Search the data for the string "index" and gather each line it is in.

***** SUPPLIED ENTRIES

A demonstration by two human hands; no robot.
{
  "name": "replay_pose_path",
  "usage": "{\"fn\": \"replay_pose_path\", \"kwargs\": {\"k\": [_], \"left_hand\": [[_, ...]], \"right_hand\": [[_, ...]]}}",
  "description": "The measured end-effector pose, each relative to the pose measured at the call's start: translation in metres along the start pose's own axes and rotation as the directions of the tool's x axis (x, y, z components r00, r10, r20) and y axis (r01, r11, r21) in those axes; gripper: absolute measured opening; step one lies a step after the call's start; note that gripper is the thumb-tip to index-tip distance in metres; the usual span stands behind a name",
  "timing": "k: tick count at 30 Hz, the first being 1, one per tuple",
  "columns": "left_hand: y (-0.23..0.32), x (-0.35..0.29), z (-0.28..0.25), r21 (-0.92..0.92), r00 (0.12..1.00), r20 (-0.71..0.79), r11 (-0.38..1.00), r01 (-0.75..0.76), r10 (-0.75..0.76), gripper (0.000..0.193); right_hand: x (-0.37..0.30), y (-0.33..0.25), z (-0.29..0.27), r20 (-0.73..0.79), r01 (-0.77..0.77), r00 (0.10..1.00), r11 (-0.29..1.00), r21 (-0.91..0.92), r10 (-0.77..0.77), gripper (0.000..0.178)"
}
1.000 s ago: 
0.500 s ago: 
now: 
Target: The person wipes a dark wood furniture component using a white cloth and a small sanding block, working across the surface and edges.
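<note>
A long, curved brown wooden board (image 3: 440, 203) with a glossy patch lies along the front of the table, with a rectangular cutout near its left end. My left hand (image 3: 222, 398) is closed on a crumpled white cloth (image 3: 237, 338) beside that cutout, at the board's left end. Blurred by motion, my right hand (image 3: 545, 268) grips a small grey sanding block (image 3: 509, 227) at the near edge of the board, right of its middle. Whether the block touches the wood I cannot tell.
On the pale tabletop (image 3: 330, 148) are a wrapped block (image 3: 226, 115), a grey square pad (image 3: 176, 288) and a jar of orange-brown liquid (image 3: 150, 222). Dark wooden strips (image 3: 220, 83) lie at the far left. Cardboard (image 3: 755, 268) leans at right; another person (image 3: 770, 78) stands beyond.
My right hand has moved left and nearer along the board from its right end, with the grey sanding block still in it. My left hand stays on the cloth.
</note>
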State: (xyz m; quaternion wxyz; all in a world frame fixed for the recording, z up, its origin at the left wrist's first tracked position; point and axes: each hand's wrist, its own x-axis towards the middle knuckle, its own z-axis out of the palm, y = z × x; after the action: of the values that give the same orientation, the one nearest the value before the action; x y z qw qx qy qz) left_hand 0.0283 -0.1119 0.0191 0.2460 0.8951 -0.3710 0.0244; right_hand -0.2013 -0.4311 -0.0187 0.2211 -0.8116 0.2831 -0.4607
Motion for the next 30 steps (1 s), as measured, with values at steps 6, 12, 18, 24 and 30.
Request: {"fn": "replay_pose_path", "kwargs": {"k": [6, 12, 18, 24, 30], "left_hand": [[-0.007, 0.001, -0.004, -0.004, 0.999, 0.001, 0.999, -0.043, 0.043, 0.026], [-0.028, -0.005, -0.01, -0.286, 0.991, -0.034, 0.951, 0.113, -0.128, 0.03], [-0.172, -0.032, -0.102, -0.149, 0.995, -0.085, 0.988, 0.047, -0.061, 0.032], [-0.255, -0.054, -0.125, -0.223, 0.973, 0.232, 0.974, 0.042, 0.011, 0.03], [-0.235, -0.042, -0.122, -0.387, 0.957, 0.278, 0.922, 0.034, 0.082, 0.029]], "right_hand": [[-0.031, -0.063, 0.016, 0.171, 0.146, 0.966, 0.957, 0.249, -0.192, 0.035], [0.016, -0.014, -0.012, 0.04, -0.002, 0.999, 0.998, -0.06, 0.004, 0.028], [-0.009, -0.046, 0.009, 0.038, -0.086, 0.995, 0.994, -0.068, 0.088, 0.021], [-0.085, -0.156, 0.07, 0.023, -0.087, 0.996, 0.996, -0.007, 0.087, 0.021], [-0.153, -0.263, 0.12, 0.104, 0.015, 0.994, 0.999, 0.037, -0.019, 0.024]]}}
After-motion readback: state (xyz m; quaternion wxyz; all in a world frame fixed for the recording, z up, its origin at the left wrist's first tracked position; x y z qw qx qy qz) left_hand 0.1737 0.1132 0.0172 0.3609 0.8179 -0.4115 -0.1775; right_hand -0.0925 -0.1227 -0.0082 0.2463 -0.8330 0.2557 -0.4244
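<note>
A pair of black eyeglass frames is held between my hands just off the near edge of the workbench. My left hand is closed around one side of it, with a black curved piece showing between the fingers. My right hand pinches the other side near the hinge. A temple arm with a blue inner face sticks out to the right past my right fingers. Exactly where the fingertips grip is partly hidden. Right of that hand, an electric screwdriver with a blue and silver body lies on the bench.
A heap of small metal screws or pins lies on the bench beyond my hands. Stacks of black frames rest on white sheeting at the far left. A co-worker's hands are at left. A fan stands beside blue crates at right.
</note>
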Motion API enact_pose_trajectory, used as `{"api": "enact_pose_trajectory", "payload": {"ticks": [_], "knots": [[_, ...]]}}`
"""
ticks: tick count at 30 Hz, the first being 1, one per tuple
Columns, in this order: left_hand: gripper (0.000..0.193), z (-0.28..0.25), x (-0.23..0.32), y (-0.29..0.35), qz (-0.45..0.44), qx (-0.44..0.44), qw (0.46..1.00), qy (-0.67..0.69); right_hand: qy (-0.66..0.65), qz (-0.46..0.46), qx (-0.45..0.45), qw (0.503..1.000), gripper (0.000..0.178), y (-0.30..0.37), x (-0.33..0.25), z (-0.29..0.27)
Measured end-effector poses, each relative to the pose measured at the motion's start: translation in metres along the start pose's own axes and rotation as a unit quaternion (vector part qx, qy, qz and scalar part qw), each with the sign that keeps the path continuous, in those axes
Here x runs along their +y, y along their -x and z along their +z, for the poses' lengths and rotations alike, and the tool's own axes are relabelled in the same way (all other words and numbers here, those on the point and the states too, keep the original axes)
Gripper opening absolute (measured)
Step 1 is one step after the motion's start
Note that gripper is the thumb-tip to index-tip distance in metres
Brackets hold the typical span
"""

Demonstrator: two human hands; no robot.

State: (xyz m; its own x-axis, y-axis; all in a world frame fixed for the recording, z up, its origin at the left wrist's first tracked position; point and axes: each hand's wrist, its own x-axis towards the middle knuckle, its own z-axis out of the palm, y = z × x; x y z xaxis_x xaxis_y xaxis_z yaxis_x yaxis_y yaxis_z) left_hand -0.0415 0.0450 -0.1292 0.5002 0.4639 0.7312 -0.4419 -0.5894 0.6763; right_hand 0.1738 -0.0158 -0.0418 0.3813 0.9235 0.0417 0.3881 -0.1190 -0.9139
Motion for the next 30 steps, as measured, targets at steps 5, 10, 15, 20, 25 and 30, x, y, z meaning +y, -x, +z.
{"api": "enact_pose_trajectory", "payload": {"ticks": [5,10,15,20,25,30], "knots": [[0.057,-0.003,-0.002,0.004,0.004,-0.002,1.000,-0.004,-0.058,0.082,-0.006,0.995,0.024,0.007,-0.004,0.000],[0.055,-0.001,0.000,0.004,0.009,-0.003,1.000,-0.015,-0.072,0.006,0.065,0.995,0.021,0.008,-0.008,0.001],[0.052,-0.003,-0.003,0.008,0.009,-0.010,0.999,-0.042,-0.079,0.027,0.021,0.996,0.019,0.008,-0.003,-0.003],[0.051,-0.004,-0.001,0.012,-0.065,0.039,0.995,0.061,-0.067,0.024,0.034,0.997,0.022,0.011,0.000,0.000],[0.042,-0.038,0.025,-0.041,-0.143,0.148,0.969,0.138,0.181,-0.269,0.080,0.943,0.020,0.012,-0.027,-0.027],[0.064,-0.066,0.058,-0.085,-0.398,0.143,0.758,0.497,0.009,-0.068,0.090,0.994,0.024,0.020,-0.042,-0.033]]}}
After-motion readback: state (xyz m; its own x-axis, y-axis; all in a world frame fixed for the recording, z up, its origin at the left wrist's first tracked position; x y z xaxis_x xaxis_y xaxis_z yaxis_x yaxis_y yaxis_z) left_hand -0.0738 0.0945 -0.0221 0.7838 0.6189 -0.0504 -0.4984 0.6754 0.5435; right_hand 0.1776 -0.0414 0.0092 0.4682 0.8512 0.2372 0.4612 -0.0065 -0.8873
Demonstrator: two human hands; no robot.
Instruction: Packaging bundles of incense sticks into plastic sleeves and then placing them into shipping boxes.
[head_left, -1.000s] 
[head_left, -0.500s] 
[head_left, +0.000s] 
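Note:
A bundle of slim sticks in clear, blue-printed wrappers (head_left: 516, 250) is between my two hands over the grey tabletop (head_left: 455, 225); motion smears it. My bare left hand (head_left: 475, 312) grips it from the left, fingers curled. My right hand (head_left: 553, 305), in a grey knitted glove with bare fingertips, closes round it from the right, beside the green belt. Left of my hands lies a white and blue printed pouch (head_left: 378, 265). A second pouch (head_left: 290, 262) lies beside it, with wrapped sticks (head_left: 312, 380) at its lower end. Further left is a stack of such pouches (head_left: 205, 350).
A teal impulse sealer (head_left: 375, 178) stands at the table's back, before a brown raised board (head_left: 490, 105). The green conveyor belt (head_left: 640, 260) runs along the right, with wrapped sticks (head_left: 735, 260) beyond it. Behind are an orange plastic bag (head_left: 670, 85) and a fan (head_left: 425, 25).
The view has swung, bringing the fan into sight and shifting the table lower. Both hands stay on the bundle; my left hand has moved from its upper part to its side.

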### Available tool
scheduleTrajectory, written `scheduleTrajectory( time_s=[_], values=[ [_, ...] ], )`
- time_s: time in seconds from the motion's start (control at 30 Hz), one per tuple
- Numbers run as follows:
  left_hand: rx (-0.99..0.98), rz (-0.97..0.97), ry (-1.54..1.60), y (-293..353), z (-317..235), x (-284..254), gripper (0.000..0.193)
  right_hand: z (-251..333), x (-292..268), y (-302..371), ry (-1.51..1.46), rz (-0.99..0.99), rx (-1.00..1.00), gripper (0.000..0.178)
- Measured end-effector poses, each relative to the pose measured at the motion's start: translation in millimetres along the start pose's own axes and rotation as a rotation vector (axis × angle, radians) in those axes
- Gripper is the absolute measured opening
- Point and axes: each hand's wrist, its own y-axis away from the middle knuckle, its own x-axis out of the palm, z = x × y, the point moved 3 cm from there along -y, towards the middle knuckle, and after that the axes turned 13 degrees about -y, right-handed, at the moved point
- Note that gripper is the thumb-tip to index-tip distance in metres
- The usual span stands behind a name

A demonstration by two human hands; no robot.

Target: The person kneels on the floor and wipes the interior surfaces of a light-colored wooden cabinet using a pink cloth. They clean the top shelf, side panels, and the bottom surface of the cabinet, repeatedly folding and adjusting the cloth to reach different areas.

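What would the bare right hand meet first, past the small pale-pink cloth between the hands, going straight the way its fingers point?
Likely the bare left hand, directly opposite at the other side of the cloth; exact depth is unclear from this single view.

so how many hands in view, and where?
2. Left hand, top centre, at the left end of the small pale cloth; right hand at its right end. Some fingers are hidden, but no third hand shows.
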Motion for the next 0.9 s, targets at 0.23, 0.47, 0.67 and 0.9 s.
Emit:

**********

§ **ANSWER TO THIS TASK**:
  "description": "The measured end-effector pose, each relative to the pose measured at the call's start: translation in metres along the start pose's own axes and rotation as the directions of the tool's x axis (x, y, z components r00, r10, r20) and y axis (r01, r11, r21) in those axes; gripper: absolute measured opening; step one lies a step after the call's start; note that gripper is the thumb-tip to index-tip distance in metres; the usual span stands behind a name",
Note that gripper is the thumb-tip to index-tip distance in metres
- Note that gripper is the thumb-tip to index-tip distance in metres

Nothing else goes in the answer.